Comme tous les pensionnés d’origine étrangère, ils doivent séjourner au moins six mois en France pour bénéficier des mêmes prestations que leurs homologues français.
Le Conseil d’État français vient de dissiper les ultimes espoirs des centaines de milliers de retraités algériens et de leurs camarades maghrébins, qui l’avaient sollicité afin d’invalider une loi discriminatoire les obligeant à séjourner au moins six mois dans l’Hexagone, pour bénéficier, comme leurs homologues français, de la protection universelle maladie. L’institution a non seulement confirmé la réglementation en vigueur dans ce domaine (une permission de sortie du territoire plafonnée à 182 jours sur 12 mois consécutifs), mais elle autorise également les agents de la Sécurité sociale à contrôler les documents de voyage des pensionnés pour vérifier la durée de leur présence dans l’Hexagone et à sanctionner les contrevenants, en les privant de leurs prestations.
Résultat : un nombre considérable de Chibanis (le nom attribué aux retraités maghrébins) est obligé de faire des va-et-vient permanents entre leur pays d’origine et la France. Certains, en fin de vie ou sans ressources suffisantes, renoncent tout bonnement à voyager et restent parqués dans les foyers, quelquefois jusqu’à leur mort.
Officiellement, la France compte 800 000 pensionnés maghrébins. La plupart sont Algériens. Ils ont trimé toute leur vie dans des usines, les mines et sur les chantiers.

Beaucoup ont développé des maladies professionnelles (dues à l’usure au travail) qui les obligent à rester en France pour y être soignés. Le montant dérisoire de leurs pensions de retraite les empêche de se loger à leurs frais. Ils sont, par ailleurs, exclus des listes des demandeurs de logements sociaux. Dans les foyers, le règlement les empêche d’héberger qui que ce soit, même leur conjoint. Réduits à une vie de solitaires, les vieux travailleurs immigrés finissent la plupart du temps par se résigner à leur sort. Une petite éclaircie est pourtant survenue dans leur vie, il y a un an, à la suite de la mise en application d’un décret du ministère français de la Santé sur l’aide à la réinsertion familiale et sociale des anciens migrants dans leur pays d’origine et la création d’un fonds de gestion.
Ce fonds comporte une allocation d’un montant maximum de 550 euros mensuels qui devaient permettre aux retraités étrangers qui résident en foyers de travailleurs migrants d’effectuer des séjours de longue durée dans leur pays d’origine, auprès de leur famille et sans perdre leurs prestations.

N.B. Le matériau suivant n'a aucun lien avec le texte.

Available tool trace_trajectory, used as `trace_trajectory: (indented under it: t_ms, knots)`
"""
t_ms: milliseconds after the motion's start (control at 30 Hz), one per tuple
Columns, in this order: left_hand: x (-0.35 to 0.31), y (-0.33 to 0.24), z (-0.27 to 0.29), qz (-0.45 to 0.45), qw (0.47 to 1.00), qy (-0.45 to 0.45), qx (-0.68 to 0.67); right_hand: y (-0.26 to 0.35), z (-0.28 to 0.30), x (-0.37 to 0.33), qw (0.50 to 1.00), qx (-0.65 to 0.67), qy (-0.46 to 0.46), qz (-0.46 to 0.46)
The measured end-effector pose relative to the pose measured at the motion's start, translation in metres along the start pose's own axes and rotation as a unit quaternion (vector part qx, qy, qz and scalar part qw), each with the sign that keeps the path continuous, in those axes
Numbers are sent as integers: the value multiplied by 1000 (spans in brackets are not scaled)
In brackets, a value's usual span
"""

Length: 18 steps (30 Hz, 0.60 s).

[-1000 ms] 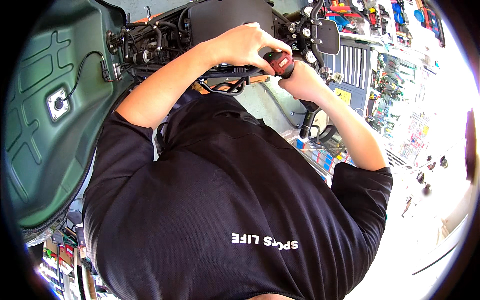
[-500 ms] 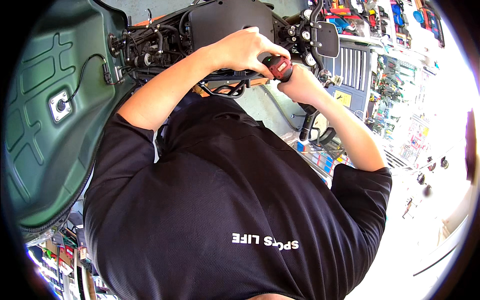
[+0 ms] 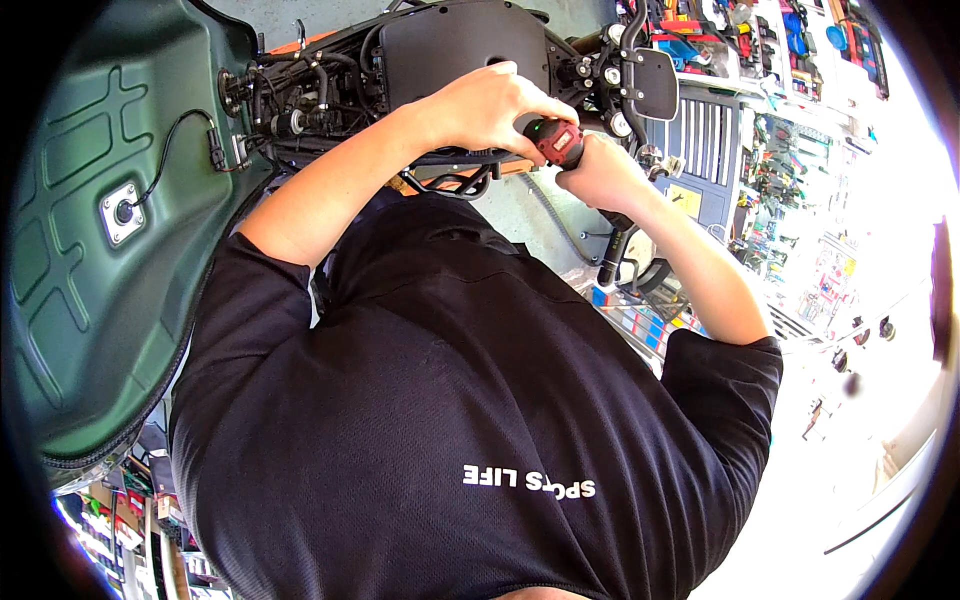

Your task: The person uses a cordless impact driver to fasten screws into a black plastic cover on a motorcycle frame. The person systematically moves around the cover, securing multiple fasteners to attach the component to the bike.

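A red and black cordless power tool with a small green light is between my two hands, over the near side of a motorcycle. My right hand is closed around its right end. From the left, my left hand curves over it, with thumb and fingers bent against its other side. The tool's working end is hidden. Beneath my left hand lies the motorcycle's wide black top cover, with dark frame tubes below it. The handlebar stands just beyond my right hand.
A large green seat pan with a cable and connector fills the left side. A black handlebar grip points toward me below my right forearm. Grey slatted cabinet and shelves of tools are at the right. A black shirt covers my torso.
Both hands and the tool stay almost in place; they sit slightly lower in view, with the motorcycle. The grip on the tool looks the same.
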<state>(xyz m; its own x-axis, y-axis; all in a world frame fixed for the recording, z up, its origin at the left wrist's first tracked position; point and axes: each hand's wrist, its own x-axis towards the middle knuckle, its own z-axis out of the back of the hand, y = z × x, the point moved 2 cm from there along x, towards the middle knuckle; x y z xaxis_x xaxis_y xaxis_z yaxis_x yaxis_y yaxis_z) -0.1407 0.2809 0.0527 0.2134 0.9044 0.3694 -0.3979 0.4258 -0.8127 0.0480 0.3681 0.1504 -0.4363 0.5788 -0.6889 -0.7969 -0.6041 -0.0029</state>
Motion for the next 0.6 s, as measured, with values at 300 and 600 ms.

Les associations d’aide aux Chibanis, qui ont jugé cette mesure insuffisante, ont demandé aux autorités d’aller plus loin en supprimant les différences de traitement entre les pensionnés français et étrangers. Le cas d’un retraité algérien de 72 ans, menacé d’expulsion par une décision de la préfecture de la Haute-Garonne (sud de la France) en mai dernier, a défrayé la chronique. La préfecture a refusé de renouveler sa carte de séjour mention “retraité”, sous prétexte qu’il a séjourné trop longtemps en France, soit pendant le délai légal fixé par la Sécurité sociale.
Cette affaire a été finalement réglée par la cour de cassation qui a débouté les services préfectoraux. Le mouvement de solidarité avec le retraité algérien a également permis de mettre davantage en lumière le sort cruel des anciens travailleurs immigrés et de donner l’alerte.
L’Association Adra (Algériens des deux rives et leurs amis), qui défend, depuis des années, les droits des retraités maghrébins, estime qu’il est impensable que des pensionnés français puissent couler des jours heureux au Maroc, sans le moindre souci, alors que des Algériens ne sont pas autorisés à s’offrir le même privilège chez eux, sous peine de perdre des droits sociaux pour lesquels ils ont cotisé toute leur vie.
Profitant de la campagne électorale pour la présidentielle, Adra et d’autres associations tentent de sensibiliser les candidats au sort des Chibanis. Pour le moment, seul Benoît Hamon, représentant de la gauche à l’Élysée, semble en faire cas. Alexis Bachelay, son porte-parole, a rencontré, début mars, les résidents du foyer Adoma de Gennevilliers près de Paris. M. Bachelay, député des Hauts-de-Seine, est aussi rapporteur de la mission parlementaire sur les droits des Chibanis.